ACTIVITY | Only the lines from the one containing "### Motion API" through the one containing "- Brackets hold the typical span" should be printed, exactly as they appear below, with both ends included.

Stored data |
- - - - -
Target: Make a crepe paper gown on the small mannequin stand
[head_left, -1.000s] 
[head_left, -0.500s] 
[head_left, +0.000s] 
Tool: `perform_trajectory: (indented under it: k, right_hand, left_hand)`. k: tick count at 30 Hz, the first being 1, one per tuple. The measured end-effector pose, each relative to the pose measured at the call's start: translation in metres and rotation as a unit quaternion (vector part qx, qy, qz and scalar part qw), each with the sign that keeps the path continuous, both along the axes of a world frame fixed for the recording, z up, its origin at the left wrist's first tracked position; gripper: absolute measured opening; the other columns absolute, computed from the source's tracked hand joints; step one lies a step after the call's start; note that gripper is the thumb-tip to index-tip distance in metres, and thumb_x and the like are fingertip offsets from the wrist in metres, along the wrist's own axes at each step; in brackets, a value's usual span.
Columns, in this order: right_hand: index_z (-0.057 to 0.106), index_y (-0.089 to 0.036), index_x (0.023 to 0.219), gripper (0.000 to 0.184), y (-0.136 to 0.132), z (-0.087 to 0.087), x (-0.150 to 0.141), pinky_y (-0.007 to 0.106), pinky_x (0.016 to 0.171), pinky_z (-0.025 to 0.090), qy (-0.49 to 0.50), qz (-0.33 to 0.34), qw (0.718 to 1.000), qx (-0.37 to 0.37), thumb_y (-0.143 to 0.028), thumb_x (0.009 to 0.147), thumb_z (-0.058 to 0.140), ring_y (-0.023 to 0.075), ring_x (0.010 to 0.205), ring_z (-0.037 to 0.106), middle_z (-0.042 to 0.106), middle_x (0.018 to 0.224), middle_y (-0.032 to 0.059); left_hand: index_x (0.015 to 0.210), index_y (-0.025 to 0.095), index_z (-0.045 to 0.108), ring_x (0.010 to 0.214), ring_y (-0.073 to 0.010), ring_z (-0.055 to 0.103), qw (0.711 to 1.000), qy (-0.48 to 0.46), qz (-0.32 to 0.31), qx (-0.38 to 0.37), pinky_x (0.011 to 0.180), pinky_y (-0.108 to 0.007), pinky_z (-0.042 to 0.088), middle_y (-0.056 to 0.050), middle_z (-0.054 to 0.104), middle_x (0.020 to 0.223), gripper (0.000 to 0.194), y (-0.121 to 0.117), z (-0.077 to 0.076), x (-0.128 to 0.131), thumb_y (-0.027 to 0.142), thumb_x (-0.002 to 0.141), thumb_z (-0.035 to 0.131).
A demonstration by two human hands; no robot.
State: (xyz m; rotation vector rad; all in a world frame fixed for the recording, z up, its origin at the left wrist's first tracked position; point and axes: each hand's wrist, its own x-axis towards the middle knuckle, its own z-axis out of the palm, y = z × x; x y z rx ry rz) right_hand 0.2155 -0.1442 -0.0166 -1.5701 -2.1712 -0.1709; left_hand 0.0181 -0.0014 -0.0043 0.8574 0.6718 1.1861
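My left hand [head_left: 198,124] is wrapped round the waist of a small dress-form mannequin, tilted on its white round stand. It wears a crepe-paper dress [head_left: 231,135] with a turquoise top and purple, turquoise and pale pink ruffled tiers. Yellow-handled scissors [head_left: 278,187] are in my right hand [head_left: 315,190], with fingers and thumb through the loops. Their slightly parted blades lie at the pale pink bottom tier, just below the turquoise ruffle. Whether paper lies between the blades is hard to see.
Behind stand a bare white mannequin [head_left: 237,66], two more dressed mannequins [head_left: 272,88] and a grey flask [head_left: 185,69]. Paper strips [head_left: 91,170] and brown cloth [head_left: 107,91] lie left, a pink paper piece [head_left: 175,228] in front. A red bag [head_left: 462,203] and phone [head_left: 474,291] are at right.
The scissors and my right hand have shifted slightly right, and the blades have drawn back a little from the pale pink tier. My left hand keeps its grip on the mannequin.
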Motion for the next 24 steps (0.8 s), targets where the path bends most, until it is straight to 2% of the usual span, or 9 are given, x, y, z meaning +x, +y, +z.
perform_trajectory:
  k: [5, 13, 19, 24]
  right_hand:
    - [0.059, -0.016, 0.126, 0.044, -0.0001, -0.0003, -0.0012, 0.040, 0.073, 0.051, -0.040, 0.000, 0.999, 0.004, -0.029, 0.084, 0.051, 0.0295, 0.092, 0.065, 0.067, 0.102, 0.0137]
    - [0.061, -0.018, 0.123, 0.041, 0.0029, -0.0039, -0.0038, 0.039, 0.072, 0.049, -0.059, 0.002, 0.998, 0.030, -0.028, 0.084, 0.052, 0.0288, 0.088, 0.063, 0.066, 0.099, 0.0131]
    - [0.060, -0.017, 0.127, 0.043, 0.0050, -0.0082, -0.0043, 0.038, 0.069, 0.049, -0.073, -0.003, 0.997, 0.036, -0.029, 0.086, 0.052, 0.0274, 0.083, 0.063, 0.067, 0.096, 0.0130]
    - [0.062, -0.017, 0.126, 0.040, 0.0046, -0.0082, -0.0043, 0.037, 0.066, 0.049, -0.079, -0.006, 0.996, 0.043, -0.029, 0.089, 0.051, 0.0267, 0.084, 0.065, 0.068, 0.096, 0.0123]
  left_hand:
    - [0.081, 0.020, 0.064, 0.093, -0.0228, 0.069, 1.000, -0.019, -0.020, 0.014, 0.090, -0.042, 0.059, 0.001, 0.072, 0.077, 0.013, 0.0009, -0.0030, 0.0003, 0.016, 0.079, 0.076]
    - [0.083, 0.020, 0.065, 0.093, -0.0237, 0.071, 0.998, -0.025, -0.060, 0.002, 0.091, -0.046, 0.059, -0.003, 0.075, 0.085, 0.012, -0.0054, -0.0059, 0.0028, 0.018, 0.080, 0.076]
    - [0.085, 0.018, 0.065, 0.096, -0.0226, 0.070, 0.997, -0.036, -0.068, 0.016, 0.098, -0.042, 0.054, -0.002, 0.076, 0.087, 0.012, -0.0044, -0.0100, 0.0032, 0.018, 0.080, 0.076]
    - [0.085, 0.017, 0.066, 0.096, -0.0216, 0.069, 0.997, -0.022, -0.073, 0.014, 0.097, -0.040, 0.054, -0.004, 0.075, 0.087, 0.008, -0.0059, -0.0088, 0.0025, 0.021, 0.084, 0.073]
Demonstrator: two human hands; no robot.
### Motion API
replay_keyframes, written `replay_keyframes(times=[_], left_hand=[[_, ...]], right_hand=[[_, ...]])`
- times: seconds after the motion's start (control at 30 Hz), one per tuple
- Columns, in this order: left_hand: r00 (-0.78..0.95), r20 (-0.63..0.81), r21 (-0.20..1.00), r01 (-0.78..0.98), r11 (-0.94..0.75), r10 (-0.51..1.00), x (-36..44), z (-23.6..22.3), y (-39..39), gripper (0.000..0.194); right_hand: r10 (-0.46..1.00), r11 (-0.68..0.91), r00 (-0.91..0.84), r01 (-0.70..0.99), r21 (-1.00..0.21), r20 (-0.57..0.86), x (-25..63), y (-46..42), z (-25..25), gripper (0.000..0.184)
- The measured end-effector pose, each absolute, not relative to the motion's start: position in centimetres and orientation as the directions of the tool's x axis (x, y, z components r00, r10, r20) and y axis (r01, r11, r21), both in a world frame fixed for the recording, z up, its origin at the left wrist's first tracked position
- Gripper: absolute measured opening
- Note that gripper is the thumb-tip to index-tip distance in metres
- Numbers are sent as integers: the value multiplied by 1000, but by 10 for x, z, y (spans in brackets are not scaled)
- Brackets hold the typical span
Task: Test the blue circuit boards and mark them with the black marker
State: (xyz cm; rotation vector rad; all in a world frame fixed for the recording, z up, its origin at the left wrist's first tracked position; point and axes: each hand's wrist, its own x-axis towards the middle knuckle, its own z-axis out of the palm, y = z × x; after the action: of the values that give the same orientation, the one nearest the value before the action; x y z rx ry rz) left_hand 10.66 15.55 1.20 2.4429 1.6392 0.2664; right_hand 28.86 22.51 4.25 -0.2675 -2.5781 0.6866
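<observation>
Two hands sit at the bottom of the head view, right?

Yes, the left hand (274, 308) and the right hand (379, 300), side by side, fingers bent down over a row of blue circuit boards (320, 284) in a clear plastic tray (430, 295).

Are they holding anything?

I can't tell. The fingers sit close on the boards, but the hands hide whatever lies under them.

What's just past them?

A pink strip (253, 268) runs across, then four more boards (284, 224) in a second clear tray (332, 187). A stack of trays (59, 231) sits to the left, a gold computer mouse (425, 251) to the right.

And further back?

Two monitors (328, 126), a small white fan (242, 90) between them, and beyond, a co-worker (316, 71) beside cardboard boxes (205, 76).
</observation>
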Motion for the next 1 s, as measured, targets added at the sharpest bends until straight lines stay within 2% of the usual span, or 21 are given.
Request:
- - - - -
TASK RESULT |
### Motion API
replay_keyframes, written `replay_keyframes(times=[_], left_hand=[[_, ...]], right_hand=[[_, ...]])`
- times: seconds after the motion's start (control at 30 Hz), one per tuple
- Columns, in this order: left_hand: r00 (-0.78..0.95), r20 (-0.63..0.81), r21 (-0.20..1.00), r01 (-0.78..0.98), r11 (-0.94..0.75), r10 (-0.51..1.00), x (-36..44), z (-23.6..22.3), y (-39..39), gripper (0.000..0.194); right_hand: r10 (-0.46..1.00), r11 (-0.68..0.91), r00 (-0.91..0.84), r01 (-0.70..0.99), r21 (-1.00..0.21), r20 (-0.57..0.86), x (-25..63), y (-46..42), z (-25..25), gripper (0.000..0.184)
- The measured end-effector pose, each absolute, not relative to the motion's start: position in centimetres and orientation as the directions of the tool's x axis (x, y, z components r00, r10, r20) and y axis (r01, r11, r21), both in a world frame fixed for the recording, z up, its origin at the left wrist's first tracked position
- Gripper: absolute measured opening
- Note that gripper is the thumb-tip to index-tip distance in metres
- Numbers are sent as integers: the value multiplied by 1000, but by 10 for x, z, y (spans in brackets are not scaled)
- Brackets hold the typical span

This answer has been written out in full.